The Gestapo discovered that Bonhoeffer, von Dohnanyi, Canaris and Hans Oster had used their official positions in the Abwehr for the rescue, and also discovered illegal money transactions that had aided the 14 as well as other Jews, said Hoffmann. "It was precisely this issue that led to the arrests of Bonhoeffer and von Dohnanyi on April 5, 1943," he said.

Fliess was rejected in 1991 when she asked Yad Vashem to recognize von Dohnanyi. The Commission for the Designation of the Righteous, which is chaired by a justice of the Supreme Court, declined conferring the title on von Dohnanyi because Operation Seven had the full backing of the highest authority in the Abwehr.

"With all our respect and admiration, the decision was that he had not risked his life in the operation, because he had had the full knowledge and consent of the organization, of Canaris," Paldiel said. "von Dohnanyi was executed, but this had nothing to do with this operation."

"Which part of the rope was for that, and which part was for something else?" countered Hoffmann. "There is no doubt that Bonhoeffer and von Dohnanyi were arrested because of their activities on behalf of the 14 Jews, and equally there can be no doubt that they placed their lives in danger through those activities, regardless of whether or not they had the approval of Canaris." Especially troubling for Yad Vashem seemed to be von Dohnanyi's connection with Canaris, whom Paldiel called "one of the most powerful men in the Third Reich.

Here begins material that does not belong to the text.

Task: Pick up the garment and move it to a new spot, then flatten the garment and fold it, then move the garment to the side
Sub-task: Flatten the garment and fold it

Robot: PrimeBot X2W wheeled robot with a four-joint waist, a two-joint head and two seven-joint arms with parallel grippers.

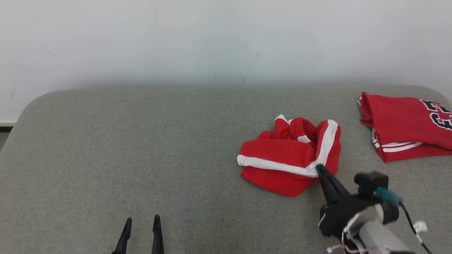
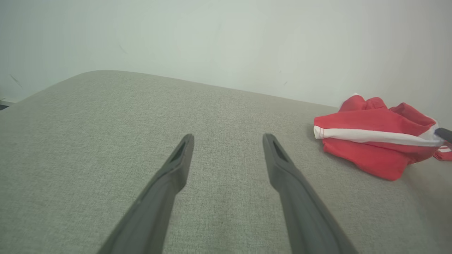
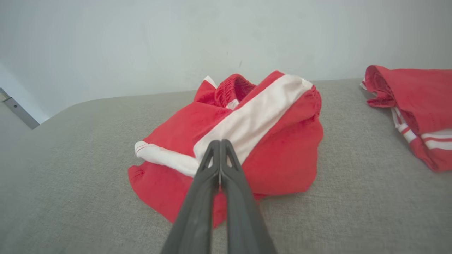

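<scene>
As the head view looks down on the grey table (image 1: 141,141), the crumpled red garment (image 1: 282,155) lies at about 4 o'clock from the middle. A folded red jersey (image 1: 399,120) rests apart from it at 3 o'clock, by the edge of the picture. The left hand (image 1: 142,218) is at 7 o'clock, released, its fingers apart above bare table. The right hand (image 1: 319,168) is at 5 o'clock, and its tip touches the garment's white stripe (image 1: 275,165).

In the left wrist view, the left hand (image 2: 229,137) stands wide open with nothing between the fingers. The garment (image 2: 367,148) is at 3 o'clock, well apart from it. The right hand's tip (image 2: 444,134) meets the garment at its far right end.

In the right wrist view, the right hand (image 3: 219,143) is clenched, the two fingers pressed together, and their tips rest on the white stripe (image 3: 254,116) at the middle of the garment (image 3: 282,148). I cannot tell if cloth is caught between them. The jersey (image 3: 420,91) lies at 2 o'clock.
</scene>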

How do we separate the role of von von Dohnanyi and Canaris?" he asked.

It is that connection and von Dohnanyi's role in the Abwehr that militated against recognition by Yad Vashem, Paldiel acknowledged. "For any person in a position of authority in the Nazi hierarchy, especially in Germany, we are very careful," he said. "They may have saved some Jews because they may have had a special relationship with them, but with their position in the Nazi hierarchy, to recognize them would make a laughing matter" of the Righteous program.

Fliess does not believe that von Dohnanyi's recognition should be denied because he worked for the Abwehr. Quite the reverse. She insists that his position saved her and her parents from the Nazis, while her sister was safely in Jerusalem, studying at the Bezalel art academy. "von Dohnanyi could not have helped us if he had not been part of the structure," she said.

But, while she supports Wise's efforts for Bonhoeffer, Fliess expects he will be rebuffed again by Yad Vashem. "They just don't want to do it," she said. "And now, they have said 'no' so often, that they cannot say, 'Yes, you are right and we were mistaken.'"

Paldiel, however, has not closed the books on Bonhoeffer. "We are, as we have been, prepared to re-examine the Bonhoeffer case upon the receipt of new and yet-undisclosed documentation testifying to a personal involvement of the man in the rescue of Jews."